• **EXERCISE DESCRIPTION**
If a line in the records below contains the word "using", copy it out.

• **Stored items from a collection**
##########
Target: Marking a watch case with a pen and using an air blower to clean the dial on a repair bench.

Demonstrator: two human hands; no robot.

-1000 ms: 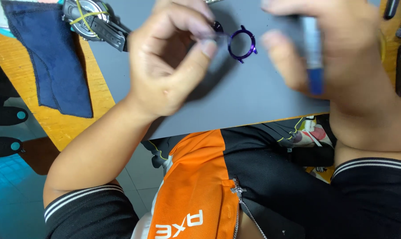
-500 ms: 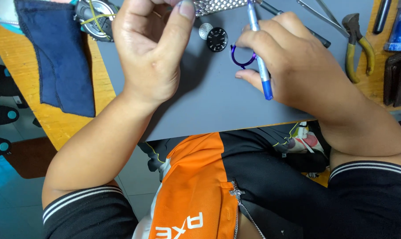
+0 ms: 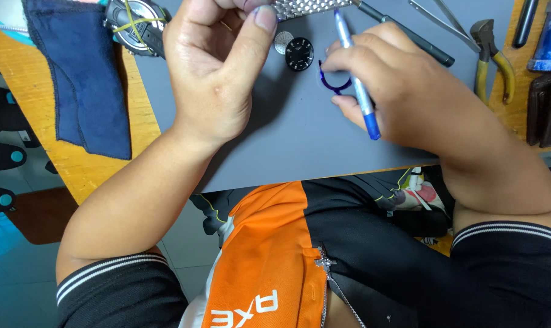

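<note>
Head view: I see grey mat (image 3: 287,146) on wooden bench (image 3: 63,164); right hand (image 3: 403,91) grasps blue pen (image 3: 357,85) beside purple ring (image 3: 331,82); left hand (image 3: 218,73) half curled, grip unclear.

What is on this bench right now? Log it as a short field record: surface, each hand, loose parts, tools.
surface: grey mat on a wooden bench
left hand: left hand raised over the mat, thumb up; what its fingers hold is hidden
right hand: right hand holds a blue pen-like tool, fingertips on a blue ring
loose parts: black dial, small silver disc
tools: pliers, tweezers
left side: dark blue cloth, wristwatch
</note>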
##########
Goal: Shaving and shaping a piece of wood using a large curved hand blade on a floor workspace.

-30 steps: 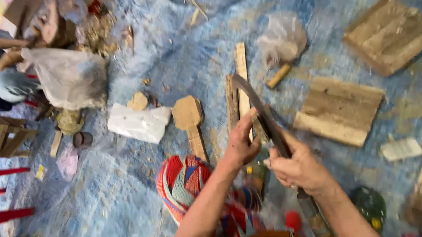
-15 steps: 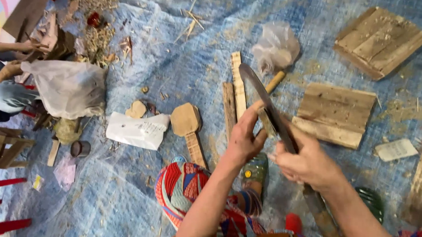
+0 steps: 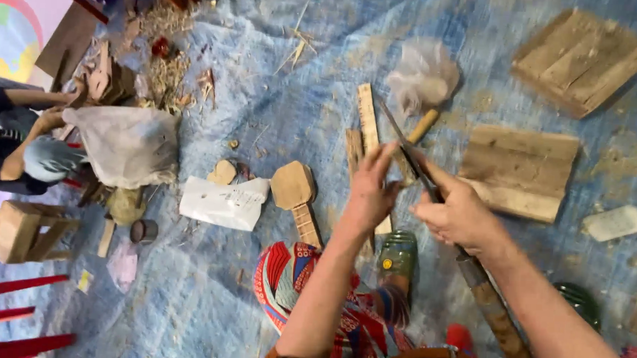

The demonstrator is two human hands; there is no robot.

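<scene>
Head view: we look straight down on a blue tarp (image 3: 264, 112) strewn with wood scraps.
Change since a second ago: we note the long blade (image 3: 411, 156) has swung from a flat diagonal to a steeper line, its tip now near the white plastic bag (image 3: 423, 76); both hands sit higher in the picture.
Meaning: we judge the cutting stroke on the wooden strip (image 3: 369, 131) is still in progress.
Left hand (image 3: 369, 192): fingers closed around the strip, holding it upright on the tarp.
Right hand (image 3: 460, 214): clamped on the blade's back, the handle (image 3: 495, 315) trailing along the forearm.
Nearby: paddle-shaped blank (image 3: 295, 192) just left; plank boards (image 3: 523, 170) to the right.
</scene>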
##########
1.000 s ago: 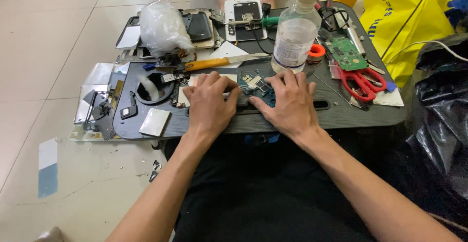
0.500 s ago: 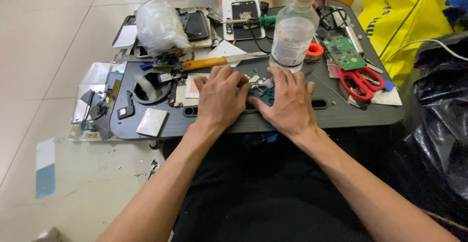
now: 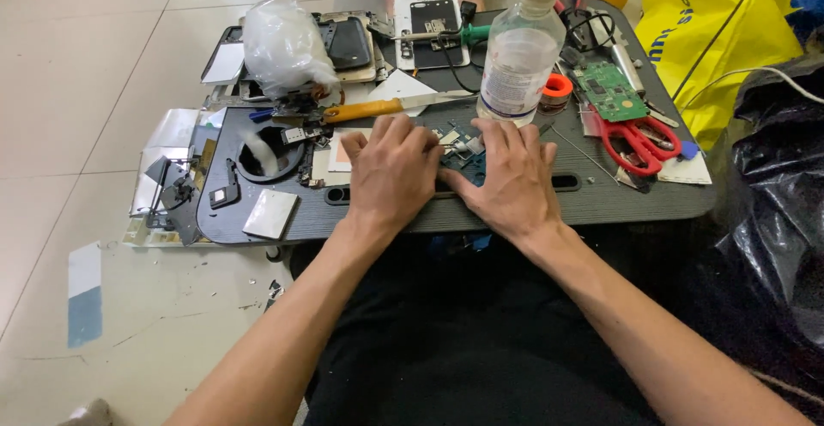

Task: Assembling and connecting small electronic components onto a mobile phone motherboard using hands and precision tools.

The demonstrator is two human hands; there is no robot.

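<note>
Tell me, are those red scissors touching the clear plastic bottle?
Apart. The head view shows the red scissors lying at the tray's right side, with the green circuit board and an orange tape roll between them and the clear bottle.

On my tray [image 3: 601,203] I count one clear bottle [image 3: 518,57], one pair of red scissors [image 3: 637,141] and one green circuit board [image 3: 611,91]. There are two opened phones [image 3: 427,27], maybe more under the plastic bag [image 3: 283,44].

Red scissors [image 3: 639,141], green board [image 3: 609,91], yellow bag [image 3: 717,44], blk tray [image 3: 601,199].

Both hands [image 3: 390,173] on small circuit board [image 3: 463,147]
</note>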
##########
• **TASK RESULT**
Target: Marking a watch case with a pen and using an air blower to clean the dial on a repair bench.
Goal: Shaving and shaping a piece of wood using a large curved hand blade on a floor workspace.
Task: Assembling and connecting small electronic components onto a mobile phone motherboard using hands and precision tools.

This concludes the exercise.